Net Investment Income Tax 3.8% Expansion
The net investment income tax (NIIT) is a 3.8% tax imposed on investment income and passive activity income for married taxpayers with adjusted gross income in excess of $250,000 (or $200,000 for single filers). Income subject to this tax may include interest, dividends, stock sales, and income from K-1s if the owner does not meaningfully participate in business operations. Presently, income from nonpassive business interests is not subject to the 3.8%. This means that an owner who actively participates in business operations generally does not pay the NIIT on income from the related K-1 or on income derived from selling ownership in the business. The BBB proposal would expand the NIIT by including nonpassive income for married taxpayers with taxable income in excess of $500,000 (or $400,000 for single) starting in 2022. This could be a 3.8% tax increase on income that taxpayers receive from businesses they actively manage and from sales of said business interests.
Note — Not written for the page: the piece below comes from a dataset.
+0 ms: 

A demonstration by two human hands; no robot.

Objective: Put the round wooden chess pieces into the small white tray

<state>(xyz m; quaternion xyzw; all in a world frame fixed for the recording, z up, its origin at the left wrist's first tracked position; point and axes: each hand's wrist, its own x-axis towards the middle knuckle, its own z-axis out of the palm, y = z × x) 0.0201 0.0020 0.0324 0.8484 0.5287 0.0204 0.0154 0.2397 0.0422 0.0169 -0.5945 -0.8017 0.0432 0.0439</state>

New Surcharge Tax on High-Income
The BBB includes a proposal that would impose a 5% tax on modified adjusted gross income in excess of $10,000,000 and an additional 3% tax (totaling 8%) on MAGI in excess of $25,000,000 beginning in 2022.

State and Local Tax (SALT) Itemized Deduction Increase
Taxpayers are presently limited to deducting up to $10,000 of state and local taxes as an itemized deduction on their federal tax return. This $10,000 “cap” was introduced as part of the 2017 tax reform and is set to expire after 2025. The latest House BBB proposal would raise the cap to $80,000 in 2021 and extend the cap through 2031. Senate counterparts have already begun discussing alternatives to this proposal, such as retaining the $10,000 cap for taxpayers making more than $400,000.

Closing Backdoor Roth IRA Conversions
In order to contribute to a Roth IRA, taxpayers must meet certain adjusted gross income (AGI) levels. For 2021, contributions were limited if AGI exceeded $198,000 for a married couple (or $125,000 for single filers). As a workaround, taxpayers have been able to make contributions to nondeductible IRAs and then convert the nondeductible IRA to Roth, effectively creating a “backdoor” means of avoiding the Roth AGI contribution limits. The present BBB proposal would prohibit taxpayers from using this backdoor Roth conversion workaround beginning in 2022.

In conclusion, the size and contents of the BBB have changed drastically over the last couple months. Even now, about a week out from the Thanksgiving holiday, it’s hard to pin down how much of an appetite there is for the current draft of the bill. Taxpayers should proceed with caution as we monitor for more changes to the BBB and see if the bill eventually becomes law.